*** Block opens ***

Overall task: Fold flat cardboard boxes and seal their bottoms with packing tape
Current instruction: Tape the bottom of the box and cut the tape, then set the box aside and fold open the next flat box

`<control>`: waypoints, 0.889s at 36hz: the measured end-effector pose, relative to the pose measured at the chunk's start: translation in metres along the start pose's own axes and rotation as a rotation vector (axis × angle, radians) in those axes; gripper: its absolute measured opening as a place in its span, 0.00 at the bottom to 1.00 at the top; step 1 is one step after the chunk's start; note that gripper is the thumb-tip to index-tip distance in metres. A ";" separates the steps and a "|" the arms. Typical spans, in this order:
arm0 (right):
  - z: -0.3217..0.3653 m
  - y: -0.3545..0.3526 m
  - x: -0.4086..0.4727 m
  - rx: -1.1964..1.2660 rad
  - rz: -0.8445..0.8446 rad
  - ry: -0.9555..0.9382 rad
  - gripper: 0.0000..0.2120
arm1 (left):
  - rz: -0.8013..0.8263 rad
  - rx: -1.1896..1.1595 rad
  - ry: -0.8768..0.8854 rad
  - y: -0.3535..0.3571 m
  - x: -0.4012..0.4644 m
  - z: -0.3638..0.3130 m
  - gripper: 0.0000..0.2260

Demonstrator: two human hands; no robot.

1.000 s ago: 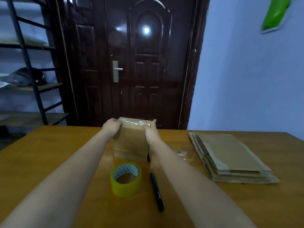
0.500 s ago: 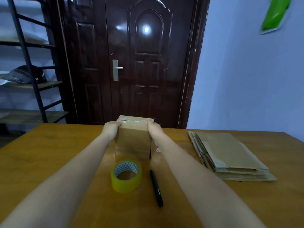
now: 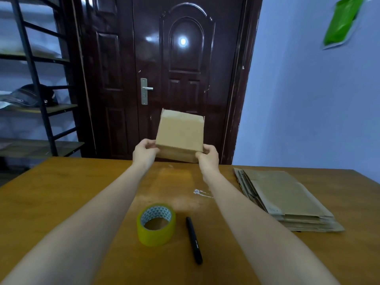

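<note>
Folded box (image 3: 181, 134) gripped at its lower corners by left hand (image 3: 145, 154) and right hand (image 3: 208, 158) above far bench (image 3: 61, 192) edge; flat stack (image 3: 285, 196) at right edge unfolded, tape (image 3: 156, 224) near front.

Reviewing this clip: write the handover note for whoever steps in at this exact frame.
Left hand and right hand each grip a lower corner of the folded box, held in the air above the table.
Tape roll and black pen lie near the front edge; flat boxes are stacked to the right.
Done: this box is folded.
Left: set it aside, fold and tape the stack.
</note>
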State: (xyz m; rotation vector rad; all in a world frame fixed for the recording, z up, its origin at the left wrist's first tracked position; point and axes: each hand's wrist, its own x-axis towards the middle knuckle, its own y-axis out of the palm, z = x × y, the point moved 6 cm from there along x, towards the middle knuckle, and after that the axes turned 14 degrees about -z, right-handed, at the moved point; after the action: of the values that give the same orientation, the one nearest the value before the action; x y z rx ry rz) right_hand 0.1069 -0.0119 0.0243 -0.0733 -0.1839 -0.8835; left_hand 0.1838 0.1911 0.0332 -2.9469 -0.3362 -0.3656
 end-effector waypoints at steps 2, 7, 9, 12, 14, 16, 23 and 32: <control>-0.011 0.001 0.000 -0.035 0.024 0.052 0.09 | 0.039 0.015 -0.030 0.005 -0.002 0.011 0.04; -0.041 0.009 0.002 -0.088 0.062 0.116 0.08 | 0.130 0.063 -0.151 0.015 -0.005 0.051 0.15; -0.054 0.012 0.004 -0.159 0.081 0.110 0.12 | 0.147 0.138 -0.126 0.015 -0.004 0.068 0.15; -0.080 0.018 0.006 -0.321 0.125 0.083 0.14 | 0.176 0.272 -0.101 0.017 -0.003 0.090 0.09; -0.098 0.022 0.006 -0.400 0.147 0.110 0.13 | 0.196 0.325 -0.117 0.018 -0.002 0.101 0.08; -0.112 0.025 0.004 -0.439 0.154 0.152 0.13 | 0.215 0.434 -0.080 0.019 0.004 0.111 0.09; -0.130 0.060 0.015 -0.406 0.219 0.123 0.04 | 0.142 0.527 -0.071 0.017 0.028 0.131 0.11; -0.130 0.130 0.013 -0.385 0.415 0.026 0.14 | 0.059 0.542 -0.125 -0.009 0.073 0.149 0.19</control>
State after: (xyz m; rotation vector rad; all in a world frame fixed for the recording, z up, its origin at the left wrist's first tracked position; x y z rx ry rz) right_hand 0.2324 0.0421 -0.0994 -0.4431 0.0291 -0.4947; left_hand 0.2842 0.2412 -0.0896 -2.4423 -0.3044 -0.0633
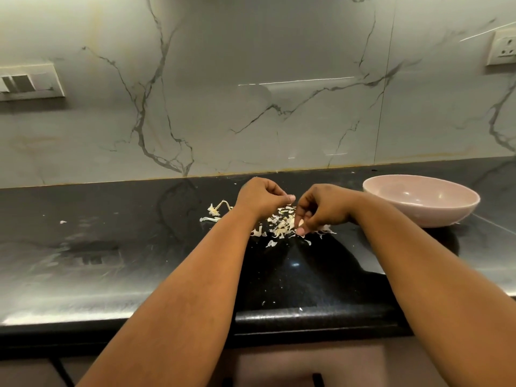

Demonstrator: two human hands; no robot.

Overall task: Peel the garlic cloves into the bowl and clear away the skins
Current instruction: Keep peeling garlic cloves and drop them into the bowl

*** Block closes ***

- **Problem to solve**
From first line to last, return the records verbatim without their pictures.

- **Solution for this exercise**
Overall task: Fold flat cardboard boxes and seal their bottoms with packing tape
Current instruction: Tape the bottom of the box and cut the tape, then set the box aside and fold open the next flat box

`<control>`: waypoints, 0.889s at 36hz: the measured end-effector pose, relative to the pose measured at the chunk's start: translation in metres along the start pose's own axes and rotation as a rotation vector (axis × angle, radians) in those axes; gripper: its absolute measured opening as a place in its span, 0.00 at the bottom to 1.00 at the top; step 1 is one step after the chunk's start; note that gripper is the thumb-tip to index-tip distance in metres. A ";" separates the steps and a "|" the arms. Typical spans, in this order:
arm0 (right):
  - z: -0.3217..0.3653 m
  - y: -0.3545..0.3526 m
  - x: -0.4086..0.4727 m
  - rx: -1.1964..1.2660 rad
  - rz: -0.8445..0.8446 rad
  - ry: -0.9555..0.9382 rad
  - gripper: 0.0000..0.2120
arm1 (left):
  - rz: -0.8013..0.8263 rad
  - rx: -1.1896..1.1595 rad
  - ry: -0.8768..0.8854 rad
  - y: -0.3535..0.3571 m
  - x: -0.4012..0.4644 m
  - z: -0.3638..0.3130 m
  - gripper: 0.0000..0.2260

Demonstrator: two human hands; no robot.

1.000 s ago: 
0.500 s ago: 
now: 

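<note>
Folded box (image 3: 181, 134) gripped at its lower corners by left hand (image 3: 145, 154) and right hand (image 3: 208, 158) above far bench (image 3: 61, 192) edge; flat stack (image 3: 285, 196) at right edge unfolded, tape (image 3: 156, 224) near front.

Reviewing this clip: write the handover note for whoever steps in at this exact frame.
Left hand and right hand each grip a lower corner of the folded box, held in the air above the table.
Tape roll and black pen lie near the front edge; flat boxes are stacked to the right.
Done: this box is folded.
Left: set it aside, fold and tape the stack.
</note>
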State: (xyz m; rotation vector rad; all in a world frame fixed for the recording, z up, its origin at the left wrist's first tracked position; point and axes: each hand's wrist, its own x-axis towards the middle knuckle, its own y-axis out of the palm, z = x × y, the point moved 6 cm from there along x, towards the middle knuckle, and after that the axes turned 14 degrees about -z, right-handed, at the moved point; after the action: of the values that give the same orientation, the one nearest the value before the action; x y z rx ry rz) right_hand 0.1069 -0.0119 0.0243 -0.0733 -0.1839 -0.8835; left_hand 0.1838 0.1911 0.0332 -2.9469 -0.3362 -0.3656
 end-effector waypoints at steps 2, 7, 9, 12, 14, 16, 23 and 32: <control>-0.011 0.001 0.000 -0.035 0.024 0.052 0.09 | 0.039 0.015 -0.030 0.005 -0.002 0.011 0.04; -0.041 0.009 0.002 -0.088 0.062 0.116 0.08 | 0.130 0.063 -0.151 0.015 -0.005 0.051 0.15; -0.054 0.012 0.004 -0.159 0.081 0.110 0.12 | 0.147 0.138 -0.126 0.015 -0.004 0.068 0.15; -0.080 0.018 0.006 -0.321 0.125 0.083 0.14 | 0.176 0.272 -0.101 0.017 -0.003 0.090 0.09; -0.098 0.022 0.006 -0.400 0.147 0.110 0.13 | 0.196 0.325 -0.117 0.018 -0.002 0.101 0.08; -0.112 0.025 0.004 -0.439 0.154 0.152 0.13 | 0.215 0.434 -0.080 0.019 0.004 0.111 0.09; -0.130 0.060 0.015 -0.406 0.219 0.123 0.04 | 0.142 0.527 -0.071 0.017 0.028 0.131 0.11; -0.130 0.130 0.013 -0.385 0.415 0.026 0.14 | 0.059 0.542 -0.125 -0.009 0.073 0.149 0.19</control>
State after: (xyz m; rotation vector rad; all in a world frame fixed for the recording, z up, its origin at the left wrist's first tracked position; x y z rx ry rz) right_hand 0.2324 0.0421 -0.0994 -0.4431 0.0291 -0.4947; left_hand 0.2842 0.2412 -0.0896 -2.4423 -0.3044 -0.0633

Demonstrator: two human hands; no robot.

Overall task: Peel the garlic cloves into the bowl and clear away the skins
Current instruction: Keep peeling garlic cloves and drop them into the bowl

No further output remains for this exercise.